- Opening Delimiter -
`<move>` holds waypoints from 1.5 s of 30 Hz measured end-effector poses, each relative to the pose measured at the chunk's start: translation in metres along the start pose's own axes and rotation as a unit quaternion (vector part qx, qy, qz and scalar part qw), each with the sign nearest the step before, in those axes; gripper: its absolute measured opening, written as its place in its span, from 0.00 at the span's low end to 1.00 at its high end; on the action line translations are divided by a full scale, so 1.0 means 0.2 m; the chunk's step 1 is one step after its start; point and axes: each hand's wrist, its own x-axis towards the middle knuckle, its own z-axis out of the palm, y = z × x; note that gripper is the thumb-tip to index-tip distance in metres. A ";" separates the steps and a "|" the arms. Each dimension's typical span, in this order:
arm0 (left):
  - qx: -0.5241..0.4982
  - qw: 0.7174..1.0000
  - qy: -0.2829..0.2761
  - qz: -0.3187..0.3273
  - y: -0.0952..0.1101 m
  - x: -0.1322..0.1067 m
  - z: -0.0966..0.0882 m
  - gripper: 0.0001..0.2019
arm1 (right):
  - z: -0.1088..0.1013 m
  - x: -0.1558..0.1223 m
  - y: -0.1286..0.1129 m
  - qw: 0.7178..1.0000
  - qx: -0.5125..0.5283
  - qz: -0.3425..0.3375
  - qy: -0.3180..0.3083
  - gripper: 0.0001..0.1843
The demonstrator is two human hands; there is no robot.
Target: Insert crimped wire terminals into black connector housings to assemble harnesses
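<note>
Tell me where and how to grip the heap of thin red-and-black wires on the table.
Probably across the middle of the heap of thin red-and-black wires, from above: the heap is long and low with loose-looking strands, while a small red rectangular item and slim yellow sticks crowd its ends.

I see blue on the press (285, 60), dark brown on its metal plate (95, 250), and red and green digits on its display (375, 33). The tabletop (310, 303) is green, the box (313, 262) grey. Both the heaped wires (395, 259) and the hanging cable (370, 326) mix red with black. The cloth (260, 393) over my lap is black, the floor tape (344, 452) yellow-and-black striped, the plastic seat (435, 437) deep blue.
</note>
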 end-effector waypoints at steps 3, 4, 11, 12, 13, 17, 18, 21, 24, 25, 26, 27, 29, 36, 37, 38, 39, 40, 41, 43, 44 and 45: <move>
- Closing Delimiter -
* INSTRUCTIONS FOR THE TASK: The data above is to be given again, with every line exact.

* OUTPUT OF THE EXERCISE:
`<move>` holds waypoints from 1.5 s of 30 Hz measured end-effector poses, each relative to the pose measured at the chunk's start: translation in metres along the start pose's own axes and rotation as a unit quaternion (vector part qx, qy, qz and scalar part qw), each with the sign nearest the step before, in those axes; gripper: its absolute measured opening, written as its place in its span, from 0.00 at the span's low end to 1.00 at its high end; on the action line translations are divided by a full scale, so 1.0 means 0.2 m; the chunk's step 1 is one step after its start; point and axes: each hand's wrist, its own x-axis towards the middle knuckle, its own z-axis out of the palm, y = z × x; note that gripper is the thumb-tip to index-tip distance in metres. A ";" separates the steps and a "|" the arms. Each dimension's typical span, in this order:
arm0 (left):
  - qx: -0.5241..0.4982
  - qw: 0.7174..1.0000
  - qy: -0.2829..0.2761
  - qz: -0.3187..0.3273
  - y: -0.0952..0.1101 m
  - x: -0.1322..0.1067 m
  - z: -0.0966..0.0882 m
  - gripper: 0.0001..0.2019
arm1 (right):
  - z: -0.1088..0.1013 m
  - x: -0.1558..0.1223 m
  - y: -0.1286..0.1129 m
  - qw: 0.7178..1.0000
  - qx: -0.5125..0.5283
  - qz: -0.3425..0.3375
  - qy: -0.3180..0.3083
  - gripper: 0.0001..0.1843
The demonstrator is two human hands; there is no robot.
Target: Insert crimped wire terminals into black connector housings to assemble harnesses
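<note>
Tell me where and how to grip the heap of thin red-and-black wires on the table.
Probably across the middle of the heap of thin red-and-black wires, from above: the heap is long and low with loose-looking strands, while a small red rectangular item and slim yellow sticks crowd its ends.

I see blue on the press (285, 60), dark brown on its metal plate (95, 250), and red and green digits on its display (375, 33). The tabletop (310, 303) is green, the box (313, 262) grey. Both the heaped wires (395, 259) and the hanging cable (370, 326) mix red with black. The cloth (260, 393) over my lap is black, the floor tape (344, 452) yellow-and-black striped, the plastic seat (435, 437) deep blue.
</note>
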 end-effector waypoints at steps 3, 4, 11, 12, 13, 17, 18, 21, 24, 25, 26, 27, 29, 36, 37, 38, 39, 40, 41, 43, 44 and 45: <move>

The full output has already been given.